Work request:
For each line in the data that includes "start", make a copy.

Information supplied:
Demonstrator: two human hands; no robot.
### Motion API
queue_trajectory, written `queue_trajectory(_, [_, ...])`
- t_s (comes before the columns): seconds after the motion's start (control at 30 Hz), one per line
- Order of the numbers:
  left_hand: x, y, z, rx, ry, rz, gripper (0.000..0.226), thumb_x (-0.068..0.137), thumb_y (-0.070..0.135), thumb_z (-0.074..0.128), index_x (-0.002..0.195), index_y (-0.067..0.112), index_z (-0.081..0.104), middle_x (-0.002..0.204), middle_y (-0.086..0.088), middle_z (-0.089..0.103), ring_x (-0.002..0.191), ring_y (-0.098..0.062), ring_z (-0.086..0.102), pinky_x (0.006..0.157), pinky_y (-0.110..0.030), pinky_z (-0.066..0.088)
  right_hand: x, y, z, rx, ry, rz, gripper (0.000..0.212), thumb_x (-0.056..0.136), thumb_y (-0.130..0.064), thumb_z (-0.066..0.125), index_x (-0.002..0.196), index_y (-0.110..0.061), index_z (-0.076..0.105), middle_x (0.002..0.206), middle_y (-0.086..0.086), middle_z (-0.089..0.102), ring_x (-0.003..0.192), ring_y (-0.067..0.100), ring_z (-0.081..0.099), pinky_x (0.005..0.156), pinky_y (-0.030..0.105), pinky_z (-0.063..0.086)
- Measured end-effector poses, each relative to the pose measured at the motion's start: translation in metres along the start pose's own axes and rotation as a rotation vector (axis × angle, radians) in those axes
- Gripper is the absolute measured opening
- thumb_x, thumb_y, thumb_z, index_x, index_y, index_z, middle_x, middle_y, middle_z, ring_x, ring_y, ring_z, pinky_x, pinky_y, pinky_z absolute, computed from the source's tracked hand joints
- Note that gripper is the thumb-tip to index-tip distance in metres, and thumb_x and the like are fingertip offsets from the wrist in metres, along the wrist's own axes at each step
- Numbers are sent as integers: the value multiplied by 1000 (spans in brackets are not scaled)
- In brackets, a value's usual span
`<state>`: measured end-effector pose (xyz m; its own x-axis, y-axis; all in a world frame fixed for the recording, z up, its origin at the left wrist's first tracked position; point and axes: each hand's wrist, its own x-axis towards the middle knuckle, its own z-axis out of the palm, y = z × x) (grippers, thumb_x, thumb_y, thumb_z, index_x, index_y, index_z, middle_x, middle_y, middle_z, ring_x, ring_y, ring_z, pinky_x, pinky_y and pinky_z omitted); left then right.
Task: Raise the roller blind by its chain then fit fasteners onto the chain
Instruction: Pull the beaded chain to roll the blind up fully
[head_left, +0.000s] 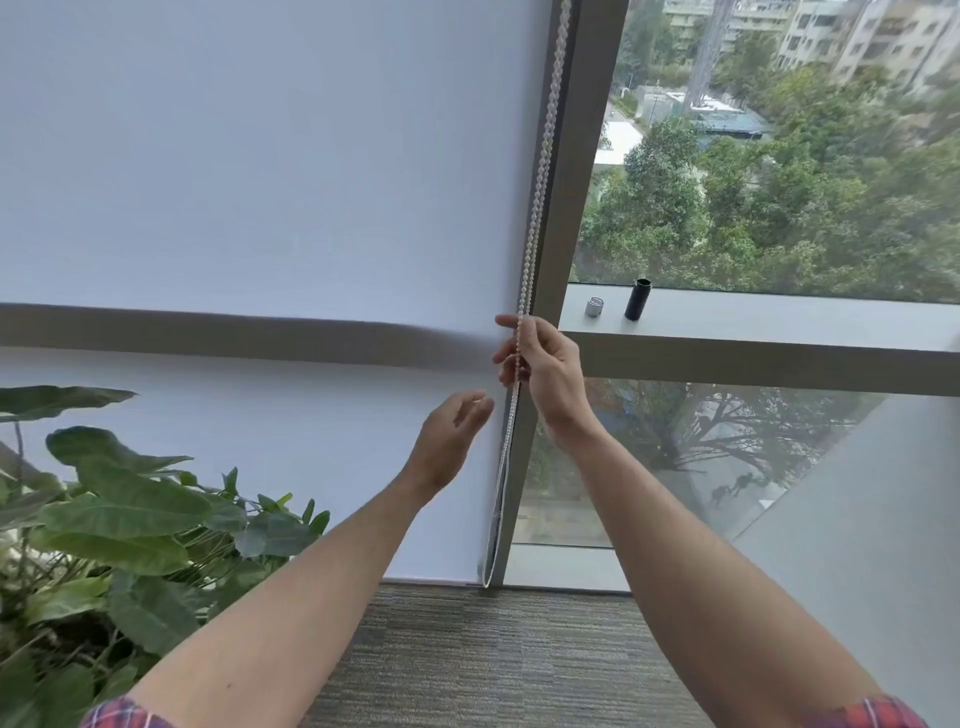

Output below:
- t_s (comes before the columns): seconds after the motion's start (control at 30 Hz), one per line
- Measured end-effector poses, each relative to the pose measured at the motion's start: translation in metres along the start pose's own axes and rotation as a rotation vector (axis × angle, radians) in those axes

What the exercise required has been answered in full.